Electronic, magnetic and optical properties of Sr$_{n+1}$Ir$_n$O$_{3n+1}$ ($n$=1, 2, and $\infty$)

We have studied the crossover between metallic/insulating and non-magnetic/magnetic phases in Ruddlesden-Popper series of iridates Sr$_{n+1}$Ir$_n$O$_{3n+1}$ ($n$=1, 2, and $\infty$) by means of density functional theory including an on-site Hubbard $U$ correction and many-body first principles methods. By systematically investigating the evolution of the orbital and spin properties as a function of $U$, spin-orbit coupling (SOC) strength, and $n$ we have constructed detailed phase diagrams of the metal-insulator transition (MIT) which provide clear evidence for the crucial role played by SOC and $U$ in establishing a relativistic Mott-Hubbard insulating state in the $n$=1 and 2 compounds.

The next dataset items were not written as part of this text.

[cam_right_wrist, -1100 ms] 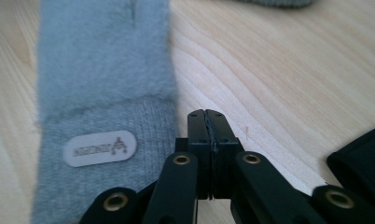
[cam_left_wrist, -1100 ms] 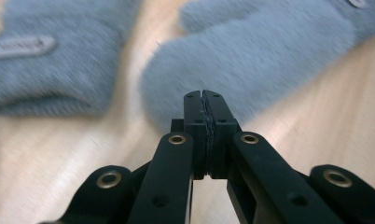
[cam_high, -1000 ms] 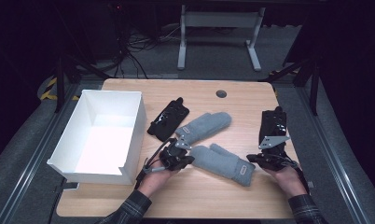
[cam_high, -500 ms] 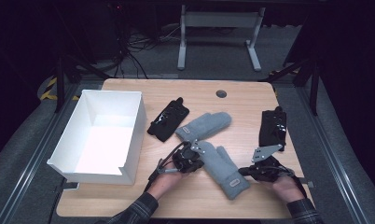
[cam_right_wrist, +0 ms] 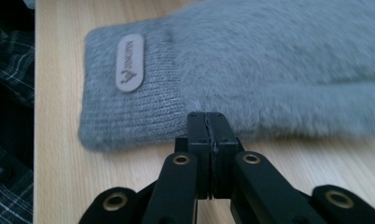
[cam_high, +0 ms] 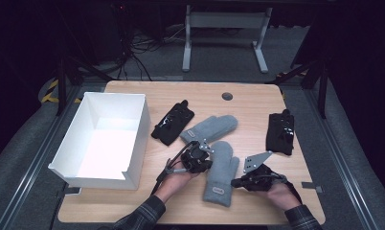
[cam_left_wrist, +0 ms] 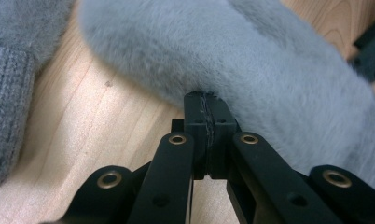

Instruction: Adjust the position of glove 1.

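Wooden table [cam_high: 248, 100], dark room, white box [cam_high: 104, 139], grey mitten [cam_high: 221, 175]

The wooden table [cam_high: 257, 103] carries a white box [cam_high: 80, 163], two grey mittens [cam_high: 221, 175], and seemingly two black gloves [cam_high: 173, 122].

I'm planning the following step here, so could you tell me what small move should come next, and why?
Probably nudge the near grey mitten up beside the far grey mitten: both the left gripper and right gripper are shut against its edges, and the mittens sit apart.
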Demonstrator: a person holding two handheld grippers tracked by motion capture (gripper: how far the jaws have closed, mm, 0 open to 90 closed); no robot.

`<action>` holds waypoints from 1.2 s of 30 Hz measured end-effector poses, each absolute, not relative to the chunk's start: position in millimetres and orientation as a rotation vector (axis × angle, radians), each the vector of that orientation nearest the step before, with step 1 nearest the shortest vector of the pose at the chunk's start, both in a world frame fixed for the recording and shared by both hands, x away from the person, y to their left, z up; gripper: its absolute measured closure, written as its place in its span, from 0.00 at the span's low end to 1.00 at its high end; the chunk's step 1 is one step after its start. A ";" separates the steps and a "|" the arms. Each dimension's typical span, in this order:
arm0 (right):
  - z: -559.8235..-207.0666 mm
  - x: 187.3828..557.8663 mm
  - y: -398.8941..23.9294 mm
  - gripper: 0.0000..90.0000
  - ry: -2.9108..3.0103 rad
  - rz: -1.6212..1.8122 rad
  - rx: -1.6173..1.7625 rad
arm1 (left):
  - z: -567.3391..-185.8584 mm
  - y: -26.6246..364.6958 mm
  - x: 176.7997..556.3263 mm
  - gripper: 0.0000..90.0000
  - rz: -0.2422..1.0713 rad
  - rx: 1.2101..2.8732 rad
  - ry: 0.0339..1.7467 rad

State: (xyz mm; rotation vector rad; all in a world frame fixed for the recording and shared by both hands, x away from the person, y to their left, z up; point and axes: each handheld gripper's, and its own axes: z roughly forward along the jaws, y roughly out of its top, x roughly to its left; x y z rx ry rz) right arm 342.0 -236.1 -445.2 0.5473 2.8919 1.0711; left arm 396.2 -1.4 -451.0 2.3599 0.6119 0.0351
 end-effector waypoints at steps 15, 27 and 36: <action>-450.1 342.6 -187.5 1.00 2.907 1.108 0.408 | -450.1 -1.7 395.8 0.99 0.034 2.357 0.617; -441.7 333.2 -214.5 0.78 2.758 1.147 0.536 | -438.7 19.1 401.0 0.75 0.076 2.311 0.651; -439.7 330.8 -262.6 0.46 2.562 1.100 0.772 | -424.6 33.4 411.8 0.56 0.124 2.311 0.662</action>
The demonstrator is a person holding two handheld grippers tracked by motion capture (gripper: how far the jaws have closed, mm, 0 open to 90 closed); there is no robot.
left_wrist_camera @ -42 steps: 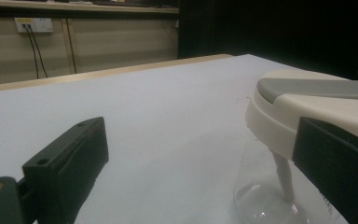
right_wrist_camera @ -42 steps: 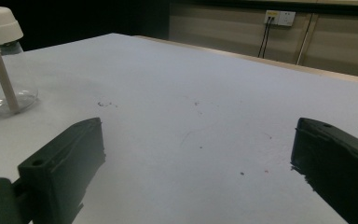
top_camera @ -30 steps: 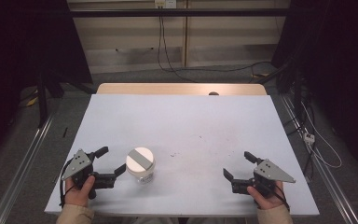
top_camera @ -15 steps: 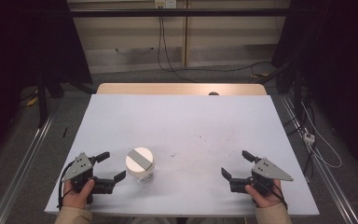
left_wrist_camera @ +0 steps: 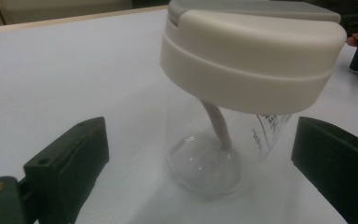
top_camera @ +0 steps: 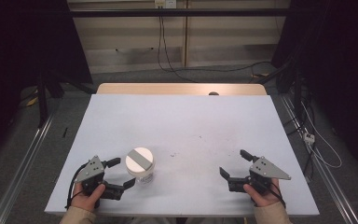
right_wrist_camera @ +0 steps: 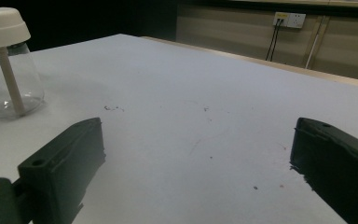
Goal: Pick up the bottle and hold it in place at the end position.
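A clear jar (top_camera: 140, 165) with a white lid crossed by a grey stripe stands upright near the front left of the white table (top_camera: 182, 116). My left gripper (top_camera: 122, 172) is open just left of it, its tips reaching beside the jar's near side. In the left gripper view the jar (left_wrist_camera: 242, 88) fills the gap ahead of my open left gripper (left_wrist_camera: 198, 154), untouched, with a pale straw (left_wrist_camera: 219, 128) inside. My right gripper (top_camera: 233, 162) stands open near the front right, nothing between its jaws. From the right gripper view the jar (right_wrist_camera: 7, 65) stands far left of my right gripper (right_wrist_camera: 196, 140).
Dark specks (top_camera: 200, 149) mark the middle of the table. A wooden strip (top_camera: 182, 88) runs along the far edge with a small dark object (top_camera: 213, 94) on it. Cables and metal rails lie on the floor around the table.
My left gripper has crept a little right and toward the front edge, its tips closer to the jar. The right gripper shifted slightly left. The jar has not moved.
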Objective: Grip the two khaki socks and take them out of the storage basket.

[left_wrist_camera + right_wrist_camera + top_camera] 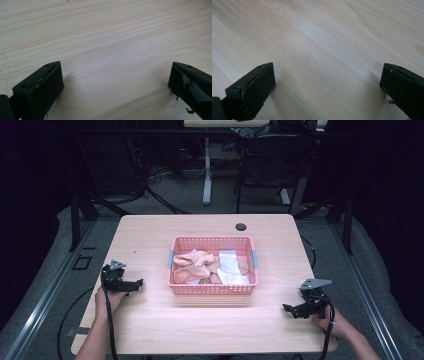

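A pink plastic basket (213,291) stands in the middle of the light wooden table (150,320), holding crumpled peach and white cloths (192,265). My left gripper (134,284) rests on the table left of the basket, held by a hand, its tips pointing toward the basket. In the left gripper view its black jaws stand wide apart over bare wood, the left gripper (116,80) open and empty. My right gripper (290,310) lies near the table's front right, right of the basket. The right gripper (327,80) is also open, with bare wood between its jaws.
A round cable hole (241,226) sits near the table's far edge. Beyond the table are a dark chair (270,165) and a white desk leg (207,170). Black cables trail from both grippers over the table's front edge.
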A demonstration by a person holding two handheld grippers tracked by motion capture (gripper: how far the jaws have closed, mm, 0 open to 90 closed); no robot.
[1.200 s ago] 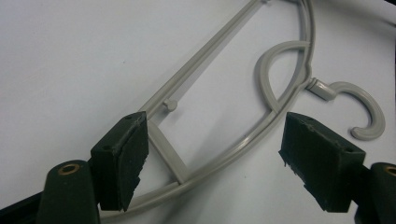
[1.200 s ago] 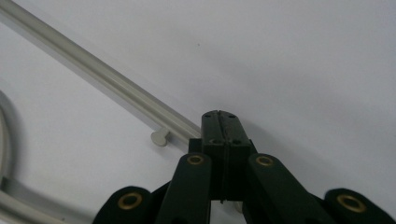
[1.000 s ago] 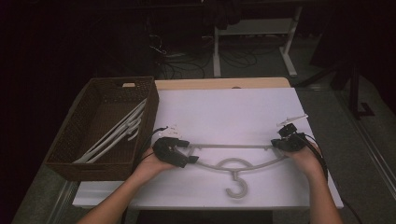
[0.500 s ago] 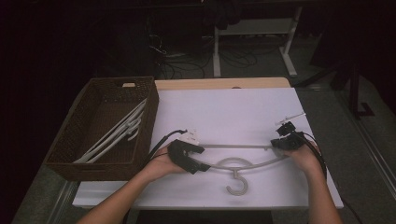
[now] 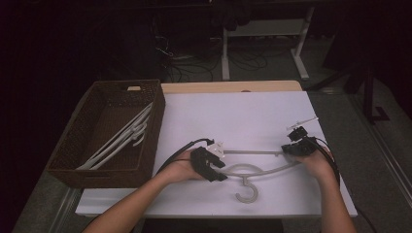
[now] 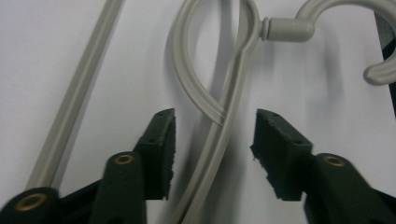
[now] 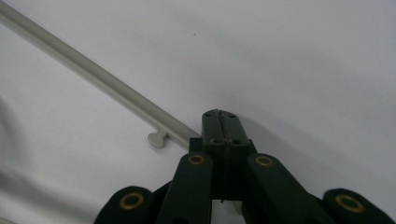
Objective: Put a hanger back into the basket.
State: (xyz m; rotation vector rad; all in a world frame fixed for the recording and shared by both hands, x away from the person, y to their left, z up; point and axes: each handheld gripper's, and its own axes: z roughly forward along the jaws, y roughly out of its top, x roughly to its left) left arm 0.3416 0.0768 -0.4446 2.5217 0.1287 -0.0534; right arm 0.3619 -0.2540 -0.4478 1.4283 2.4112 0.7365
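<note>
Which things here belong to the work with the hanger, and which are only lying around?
In the job:
- grey hanger on the white table
- left gripper, open around the hanger's arm, fingers just closing
- right gripper, shut at the hanger's end
- wicker basket with hangers inside

Lying about:
- desk frame behind
- floor cables

Brown wicker basket (image 5: 68,160) of perhaps several pale hangers (image 5: 121,138), white table (image 5: 252,111).
</note>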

Optical spectra computed within a model Bethe-Salpeter scheme show the typical double peak structure observed in experiments and capture well the progressive shrinking of the band-gap and the widening of the bandwidth going from $n$=1 to $n$=$\infty$. Finally, we clarify the origin of the canted magnetic ground state of Sr$_2$IrO$_4$ as due to the the synergistic effect of structural distortions (rotation and tetragonal distortion of IrO$_6$ octahedral) and to the competition between exchange and Dzyaloshinskii-Moriya interactions.